A Function answers three practical questions:

  • When does this operation run? Before search or after search.

  • What input does it operate on? Raw text, vector representations or retrieved candidate results.

  • What output does it produce? Vector embeddings used for retrieval, or reordered results returned to the user.

From a workflow perspective, Functions participate in search in two distinct stages:

  • Pre-search: Functions run before search to convert text into vector representations. These vectors determine which candidates are retrieved.

  • Post-search: Functions run after candidate retrieval to refine the ordering of results without changing the candidate set.
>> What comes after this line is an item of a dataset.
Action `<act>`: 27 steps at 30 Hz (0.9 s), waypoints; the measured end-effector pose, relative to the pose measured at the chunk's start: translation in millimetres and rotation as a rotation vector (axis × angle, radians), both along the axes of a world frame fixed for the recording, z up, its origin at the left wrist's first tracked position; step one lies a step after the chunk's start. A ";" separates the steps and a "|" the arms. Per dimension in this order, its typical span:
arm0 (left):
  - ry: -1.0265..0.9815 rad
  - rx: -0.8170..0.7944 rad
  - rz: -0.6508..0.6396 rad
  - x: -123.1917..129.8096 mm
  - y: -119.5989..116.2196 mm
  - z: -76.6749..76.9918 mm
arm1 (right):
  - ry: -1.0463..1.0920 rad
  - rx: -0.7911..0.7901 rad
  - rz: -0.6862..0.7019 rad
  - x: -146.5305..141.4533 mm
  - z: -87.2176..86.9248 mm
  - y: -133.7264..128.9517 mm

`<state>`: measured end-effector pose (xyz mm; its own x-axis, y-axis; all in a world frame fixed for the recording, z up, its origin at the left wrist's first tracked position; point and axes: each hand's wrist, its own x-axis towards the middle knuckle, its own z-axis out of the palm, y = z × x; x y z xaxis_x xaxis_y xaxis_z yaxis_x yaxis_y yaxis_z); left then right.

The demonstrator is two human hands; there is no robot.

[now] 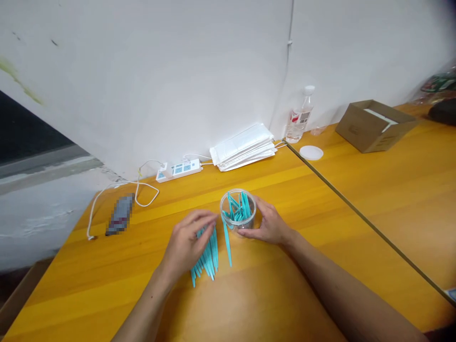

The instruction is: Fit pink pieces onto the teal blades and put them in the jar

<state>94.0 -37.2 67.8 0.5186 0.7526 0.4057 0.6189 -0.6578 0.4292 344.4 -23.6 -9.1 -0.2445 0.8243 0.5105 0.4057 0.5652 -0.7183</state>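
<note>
My right hand (pixel 269 223) is wrapped round the side of a clear round plastic jar (pixel 238 223). Several teal plastic sticks (pixel 244 206) with tapered ends stand and lean inside it. To the left, my left hand (pixel 188 242) hovers over a row of similar teal sticks (pixel 210 256) lying on the table. Its fingers are stretched toward the jar, a little apart from the thumb, and partly cover the row. One single teal stick (pixel 227 242) lies between the row and the jar, its upper end close to the jar wall.
Behind the jar, a stack of white flat packets (pixel 244 146) lies against the wall beside a power strip (pixel 179 170) with cables. A blurred-out item (pixel 121 213) lies left. Farther right are a water bottle (pixel 299 116), a white round lid (pixel 311 152) and a cardboard box (pixel 370 130).
</note>
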 end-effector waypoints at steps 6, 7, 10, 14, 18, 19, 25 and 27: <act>0.663 0.061 -0.354 17.6 -5.2 -36.1 | 0.000 0.004 -0.045 3.7 -3.0 1.5; 0.701 0.087 -0.383 20.6 -5.4 -38.2 | 0.002 0.007 -0.046 4.0 -3.1 1.6; 0.693 0.172 -0.484 18.5 -8.5 -29.9 | -0.006 0.006 -0.052 4.8 -2.4 1.4; 0.284 0.233 -0.330 2.8 -19.3 13.6 | -0.009 0.011 -0.044 4.9 -1.1 1.6; -0.407 0.303 0.216 15.2 -21.4 54.7 | -0.016 0.005 -0.024 3.0 -1.6 1.8; -0.480 0.300 0.252 22.7 -18.2 58.4 | -0.018 0.001 -0.027 2.4 -1.8 1.6; -0.159 0.233 0.093 46.1 13.0 40.1 | -0.002 -0.012 0.000 0.5 1.3 -0.4; -0.117 0.211 0.067 40.8 17.7 34.2 | -0.005 -0.013 0.004 0.5 3.4 -0.8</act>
<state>134.7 -19.5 102.0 0.4106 0.6757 0.6123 0.6180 -0.7000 0.3580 345.0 -24.4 -5.8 -0.2502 0.8301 0.4982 0.4068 0.5571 -0.7240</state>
The following diagram provides an abstraction of how Functions work in the search workflow.

HF6JwTJVfhXMmdb3qx3cm2YdnMe

Every search request follows the same high-level flow:

  1. The Pre-search Function generates vector representations from input text

  2. The search engine retrieves candidate results based on those vectors

  3. (Optional) The Post-search Function reranks the retrieved candidates

Function categories

Functions in Zilliz Cloud are categorized based on when they run in the search workflow and what role they play. At a high level, Functions fall into two groups:

  • Pre-search Functions, which convert text into vector embeddings and determine candidate retrieval

  • Post-search Functions, which refine the ordering of retrieved candidates

Pre-search Functions: Convert text to vector embeddings

Pre-search Functions run before candidate retrieval. Their role is to convert raw text—both stored documents and incoming queries—into vector representations that the search engine uses to identify relevant candidates.
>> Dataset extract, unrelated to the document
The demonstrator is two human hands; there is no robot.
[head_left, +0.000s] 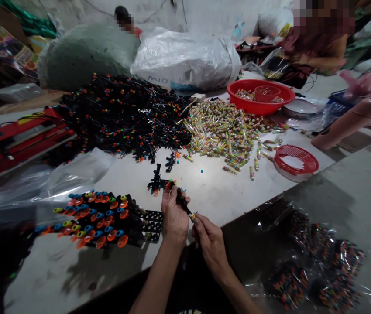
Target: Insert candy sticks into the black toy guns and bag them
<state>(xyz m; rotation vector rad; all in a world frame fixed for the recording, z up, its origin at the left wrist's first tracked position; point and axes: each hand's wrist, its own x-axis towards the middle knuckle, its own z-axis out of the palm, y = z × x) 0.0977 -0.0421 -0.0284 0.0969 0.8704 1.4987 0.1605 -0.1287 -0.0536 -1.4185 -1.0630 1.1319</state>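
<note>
Near the table's front edge, my left hand [175, 216] is closed around a small black toy gun [182, 199] with a green and orange tip. My right hand [210, 242] pinches a small wrapped candy tube [192, 216] at the near end of that gun; whether the tube is inserted cannot be seen. Just beyond my left hand lie loose toy guns [156, 178]. To the left, many toy guns with blue and yellow tips and orange discs [97, 218] sit in rows by a black perforated rack [152, 226].
A large heap of black toy guns [120, 113] adjoins a heap of candy tubes [221, 126]. Behind are a red basin [260, 109] and a white sack [185, 56]. A red basket [297, 159] stands right. Filled plastic bags [332, 261] lie below. Two people are beyond the table.
</note>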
Different Pre-search Functions generate different types of embeddings, which directly affects how retrieval is performed.

The table below summarizes the available Pre-search Functions:

Function Type

Vector Type

Description

Typical Scenarios

BM25 Function

Sparse embeddings

Computes lexical relevance based on term matching, term frequency, and document length normalization.

Executes entirely within the database engine as a local mechanism; no model inference required.

Keyword-driven full text search, documentation and code search, and workloads where term matching, low latency, and deterministic behavior are critical.

Model-based Embedding Functions

Dense embeddings

Encodes the semantic meaning of text using machine learning models, enabling similarity-based retrieval beyond exact keywords.

Requires model inference via hosted models or third-party model services.

Semantic search, natural-language queries, Q&A and RAG pipelines, and use cases where conceptual similarity matters more than literal term overlap.

All Pre-search Functions are applied consistently to both document data and query text, ensuring retrieval is performed within the same representation space.

Post-search Functions: Rerank candidate results

Post-search Functions are applied after candidate retrieval. Their purpose is to refine the ranking of retrieved candidates without adding or removing items from the candidate set.

These functions operate exclusively on the results returned by the search stage and apply additional ranking logic or relevance signals to improve result quality. They do not affect indexing, retrieval, or filtering behavior—only the final ordering of results.

The table below summarizes the available Post-search Functions:

Function Type

Operates On

Description

Typical Scenarios

Hybrid Search Rankers

Multiple result sets retrieved from hybrid search

Combine and rebalance results retrieved from different retrieval strategies using methods such as weighted ranking or reciprocal rank fusion (RRF).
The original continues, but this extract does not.